Scan the material for the word "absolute", then return every line where it appears.

━━━━

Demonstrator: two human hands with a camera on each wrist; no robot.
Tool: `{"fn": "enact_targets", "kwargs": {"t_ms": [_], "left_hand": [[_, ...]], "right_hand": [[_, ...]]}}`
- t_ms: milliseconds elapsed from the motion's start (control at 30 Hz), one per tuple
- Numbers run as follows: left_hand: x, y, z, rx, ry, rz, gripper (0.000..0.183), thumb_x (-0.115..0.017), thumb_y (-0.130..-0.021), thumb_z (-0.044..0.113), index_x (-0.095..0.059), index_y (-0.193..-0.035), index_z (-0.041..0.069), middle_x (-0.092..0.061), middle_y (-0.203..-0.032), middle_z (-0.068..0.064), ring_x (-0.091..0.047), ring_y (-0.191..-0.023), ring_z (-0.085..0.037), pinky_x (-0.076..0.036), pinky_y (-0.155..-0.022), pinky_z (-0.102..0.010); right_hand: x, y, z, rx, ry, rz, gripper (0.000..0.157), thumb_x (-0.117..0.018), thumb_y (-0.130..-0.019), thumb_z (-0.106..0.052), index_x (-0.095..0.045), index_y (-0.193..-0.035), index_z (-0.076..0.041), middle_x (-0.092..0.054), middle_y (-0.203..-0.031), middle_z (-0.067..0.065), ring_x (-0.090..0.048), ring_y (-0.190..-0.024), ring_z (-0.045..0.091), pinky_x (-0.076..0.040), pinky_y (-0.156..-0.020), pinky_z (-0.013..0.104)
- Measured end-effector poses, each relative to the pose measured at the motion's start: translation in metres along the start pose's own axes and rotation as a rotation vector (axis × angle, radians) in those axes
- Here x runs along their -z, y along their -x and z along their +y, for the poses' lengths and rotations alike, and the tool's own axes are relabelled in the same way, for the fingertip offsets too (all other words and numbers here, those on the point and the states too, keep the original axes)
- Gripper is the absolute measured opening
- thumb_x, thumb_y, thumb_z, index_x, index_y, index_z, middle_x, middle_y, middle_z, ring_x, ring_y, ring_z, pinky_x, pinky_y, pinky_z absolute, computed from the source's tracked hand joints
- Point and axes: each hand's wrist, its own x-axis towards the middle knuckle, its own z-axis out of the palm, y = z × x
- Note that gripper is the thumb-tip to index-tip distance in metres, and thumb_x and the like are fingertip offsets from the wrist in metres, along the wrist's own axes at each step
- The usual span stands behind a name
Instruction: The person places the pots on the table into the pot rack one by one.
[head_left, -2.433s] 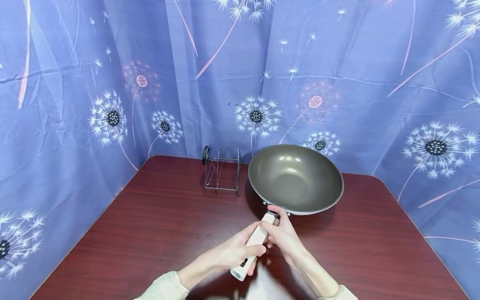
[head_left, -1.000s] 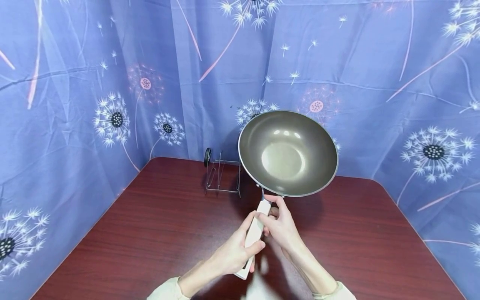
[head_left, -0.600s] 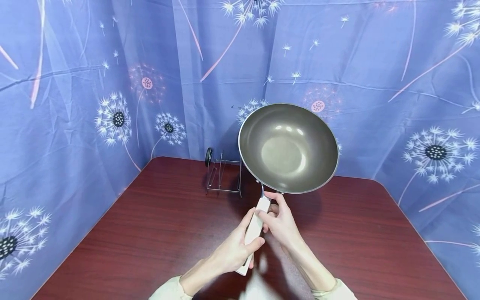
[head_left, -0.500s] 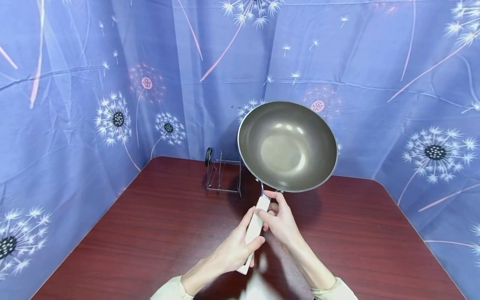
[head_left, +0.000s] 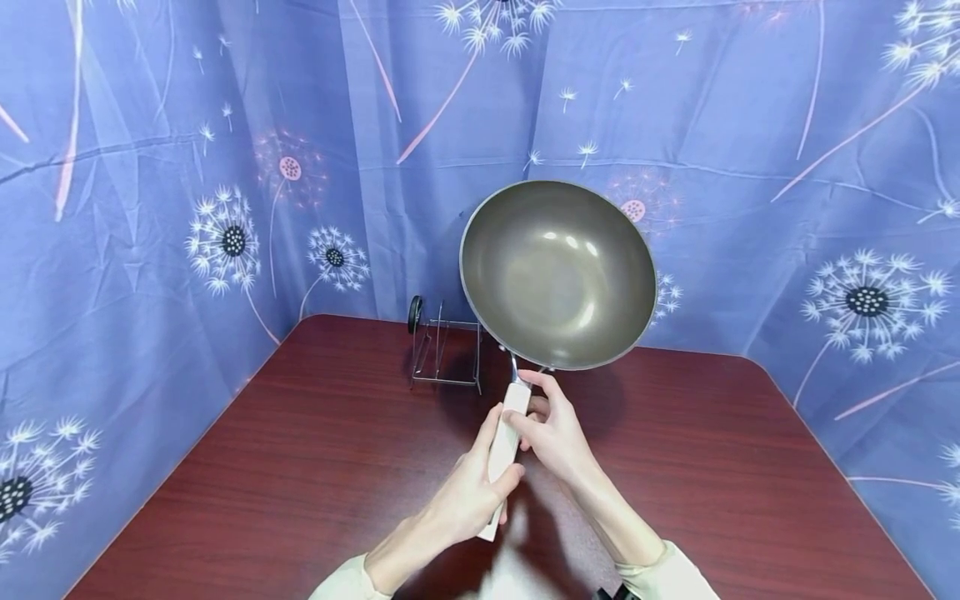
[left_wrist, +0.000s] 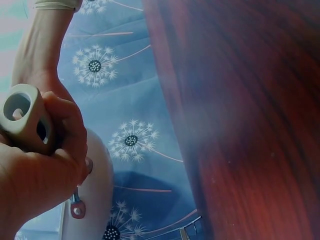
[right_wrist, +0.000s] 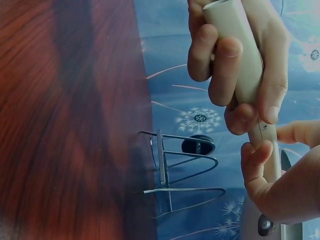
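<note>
A wok with a dark non-stick inside hangs above the table, tilted so its bowl faces me. Its long cream handle points down toward me. My left hand grips the lower half of this handle, thumb across the top. Closer to the bowl, my right hand pinches the handle's upper end between thumb and fingers. The handle's hollow end shows in the left wrist view. In the right wrist view, curled left-hand fingers wrap the handle above the right hand.
Left of the wok, a wire rack with a black round piece on it stands at the back of the dark red wooden table. A blue dandelion-print curtain hangs behind and along both sides.
The wok has risen from low over the table, shifted slightly left and tipped further toward me. Both hands have kept their hold and moved up with it. The rack stays put.
</note>
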Motion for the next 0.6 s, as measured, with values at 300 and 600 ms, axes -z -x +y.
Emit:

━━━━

● **Exercise answer**:
- Gripper is the absolute measured opening
- thumb_x, thumb_y, thumb_z, index_x, index_y, index_z, middle_x, middle_y, middle_z, ring_x, ring_y, ring_z, pinky_x, pinky_y, pinky_z absolute, computed from the source's tracked hand joints

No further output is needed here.